Por otra parte, las demandas rebeldes que vienen desde la anulación de las elecciones presidenciales del 20 de octubre de 2019 han delimitado un escenario institucional, social y político, altamente fragmentado. Al analizar la gobernabilidad boliviana desde una óptica cotidiana, también se encuentra una fragmentación de todo tipo de ideologías. No se puede hablar de una ideología dominante anti-neoliberal. En todo caso, existe a una crisis de los mapas cognitivo-ideológicos que expresa el estallido de diferencias étnicas, regionales, culturales y de atención oportuna con políticas públicas, dando lugar a un mayor fraccionamiento de identidades y visiones políticas sin integración que presentan propuestas inentendibles, conflictivas, violentas y desordenadas. Bolivia está, cada vez más, en una balcanización y clivaje conflictivo de sus clases sociales, pueblos indígenas y partidos que podrían destruir toda la confianza en la democracia.

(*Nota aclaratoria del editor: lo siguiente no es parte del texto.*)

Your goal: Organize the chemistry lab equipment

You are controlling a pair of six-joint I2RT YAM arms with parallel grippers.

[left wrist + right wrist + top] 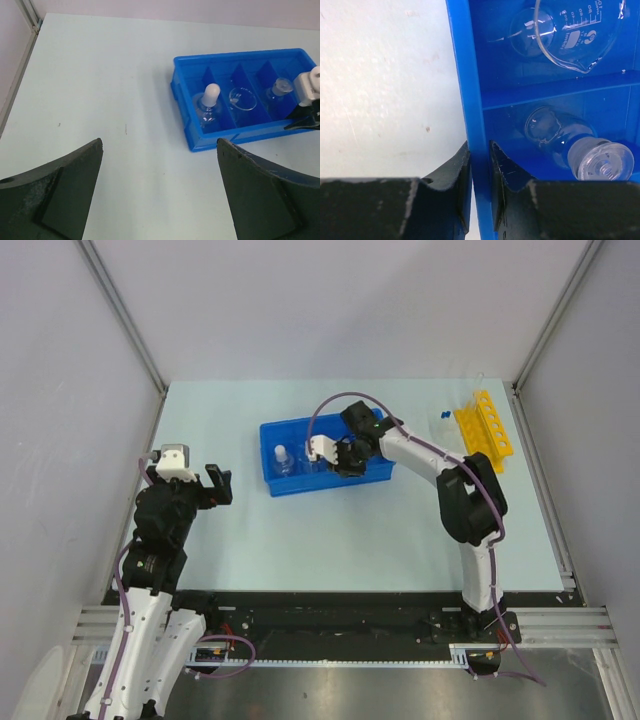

El país, una vez más está forcejeando con el regreso de las reformas de economía de mercado, la persistencia de la desigualdad, el abuso de los pactos políticos (que probablemente se conviertan nuevamente en pactos de gobernabilidad), y la irresponsabilidad de las élites partidarias que destruyen las posibilidades de consolidación democrática. La desinstitucionalización permanece como una maldición para eternizar el clientelismo, favorecer a los actores más influyentes en la economía y reforzar la marginalidad de aquellos que no tienen poder ni fuentes de ingreso estable, socavándose las raíces del sistema democrático.

Considerar el aparato estatal como un botín político para distribuir sinecuras, es algo que las élites políticas deben dejar de hacer porque de otra manera, no se podrá encontrar soluciones a los desafíos actuales del siglo XXI como las pandemias, el calentamiento global, la superación de la pobreza y el gobierno de un “Estado profesional”. El abuso de poder de las élites económicas y políticas, a su vez colisiona con los límites de una globalización económica donde Bolivia está sometida a varios poderes en el ámbito internacional.

¿Cómo podría controlarse un sistema político abierto al avance de la democracia rebelde, receptivo a una mayor equidad y participación, junto con un tipo de economía en red que tendría que mostrar nuevas estrategias de negocios para vender el gas natural y repensar la nacionalización de los hidrocarburos en Bolivia?

Estos conflictos altamente destructivos expresan, asimismo, una contradicción: gobernabilidad y democracia rebelde se mueven sobre principios antagónicos de irremediable choque permanente. En un lado de la medalla, la gobernabilidad obedece a cómo los grupos más poderosos son capaces de definir un rumbo específico para el Estado, especialmente en lo que se refiere a la apropiación del excedente económico. En el otro lado está la democracia rebelde y participativa que exige la representación del máximo número posible de clases sociales y grupos étnicos, los cuales buscan arrancar beneficios con criterios de justicia substantiva para la mayor parte de sectores marginales.

La gobernabilidad es una necesidad política estratégica pero en Bolivia tiene serios problemas para lograr un equilibrio, siempre temporal, entre la “lógica del poder” de los grupos más fuertes, y el respeto a la “lógica de igualdad política” que exige la democracia rebelde y participativa, hoy día imposible de ser soslayada.

Por último, la postergación de las elecciones presidenciales que iban a realizarse el 3 de mayo de 2020, tendrá dos efectos profundamente negativos: por un lado, la discusión sobre cuánto tiempo más podrá extenderse el gobierno transitorio de Añez y, por otro lado, el clima económico cuya parálisis obligada debido a la cuarentena y la movilización para evitar los contagios, está haciendo peligrar la poca confianza en el sistema democrático que la población tiene, luego de sufrir los enfrentamientos violentos y una terrible ingobernabilidad que desató la renuncia de Evo Morales, las elecciones fraudulentas que tiraron por la borda la estabilidad de todo el sistema socio-político en noviembre de 2019 y el llamamiento a una guerra civil que Morales impulsó y sigue agazapado detrás de una mayor crisis de gobernabilidad.